**INFORMATION SHOWN**:
- - - - -

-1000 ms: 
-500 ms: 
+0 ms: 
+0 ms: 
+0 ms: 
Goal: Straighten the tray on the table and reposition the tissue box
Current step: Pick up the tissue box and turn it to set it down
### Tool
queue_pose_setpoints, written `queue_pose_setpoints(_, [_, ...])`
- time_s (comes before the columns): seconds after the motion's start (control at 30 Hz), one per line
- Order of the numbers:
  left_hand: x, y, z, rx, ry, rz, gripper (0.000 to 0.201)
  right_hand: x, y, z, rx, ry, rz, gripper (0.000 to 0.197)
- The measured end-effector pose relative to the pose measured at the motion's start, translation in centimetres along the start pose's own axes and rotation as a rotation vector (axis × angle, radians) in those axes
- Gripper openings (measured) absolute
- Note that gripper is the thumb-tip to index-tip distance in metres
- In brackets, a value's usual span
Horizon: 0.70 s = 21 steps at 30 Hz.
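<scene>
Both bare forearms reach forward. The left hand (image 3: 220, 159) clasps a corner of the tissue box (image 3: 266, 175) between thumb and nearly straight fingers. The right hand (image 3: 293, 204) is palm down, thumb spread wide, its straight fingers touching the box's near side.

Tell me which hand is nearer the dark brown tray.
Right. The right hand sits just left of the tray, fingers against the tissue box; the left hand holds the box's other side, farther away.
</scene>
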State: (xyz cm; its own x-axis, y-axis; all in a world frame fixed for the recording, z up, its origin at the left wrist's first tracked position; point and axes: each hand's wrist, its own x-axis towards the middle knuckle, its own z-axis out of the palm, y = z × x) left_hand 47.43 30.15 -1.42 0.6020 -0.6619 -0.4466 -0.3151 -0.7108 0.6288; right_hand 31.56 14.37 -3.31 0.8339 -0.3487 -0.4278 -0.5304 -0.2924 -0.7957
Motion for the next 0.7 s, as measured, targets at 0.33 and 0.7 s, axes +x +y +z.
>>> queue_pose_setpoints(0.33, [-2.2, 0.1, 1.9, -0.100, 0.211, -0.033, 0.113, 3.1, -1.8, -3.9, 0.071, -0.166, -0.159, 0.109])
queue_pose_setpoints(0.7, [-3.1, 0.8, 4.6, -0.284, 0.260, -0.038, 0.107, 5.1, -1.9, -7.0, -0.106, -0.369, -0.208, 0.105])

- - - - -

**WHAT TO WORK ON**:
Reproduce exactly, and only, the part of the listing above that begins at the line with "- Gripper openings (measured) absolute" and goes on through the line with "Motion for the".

**YOUR SOLUTION**:
- Gripper openings (measured) absolute
- Note that gripper is the thumb-tip to index-tip distance in metres
- In brackets, a value's usual span
Horizon: 0.70 s = 21 steps at 30 Hz.
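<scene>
Both bare forearms reach forward. The left hand (image 3: 220, 159) clasps a corner of the tissue box (image 3: 266, 175) between thumb and nearly straight fingers. The right hand (image 3: 293, 204) is palm down, thumb spread wide, its straight fingers touching the box's near side.

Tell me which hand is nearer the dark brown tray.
Right. The right hand sits just left of the tray, fingers against the tissue box; the left hand holds the box's other side, farther away.
</scene>
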State: (xyz cm; its own x-axis, y-axis; all in a world frame fixed for the recording, z up, its origin at the left wrist's first tracked position; point and axes: each hand's wrist, its own x-axis towards the middle knuckle, its own z-axis out of the palm, y = z × x) left_hand 47.43 30.15 -1.42 0.6020 -0.6619 -0.4466 -0.3151 -0.7108 0.6288; right_hand 31.56 14.37 -3.31 0.8339 -0.3487 -0.4278 -0.5304 -0.2924 -0.7957
Motion for the next 0.7 s, as measured, targets at 0.33 and 0.7 s, axes +x +y +z.

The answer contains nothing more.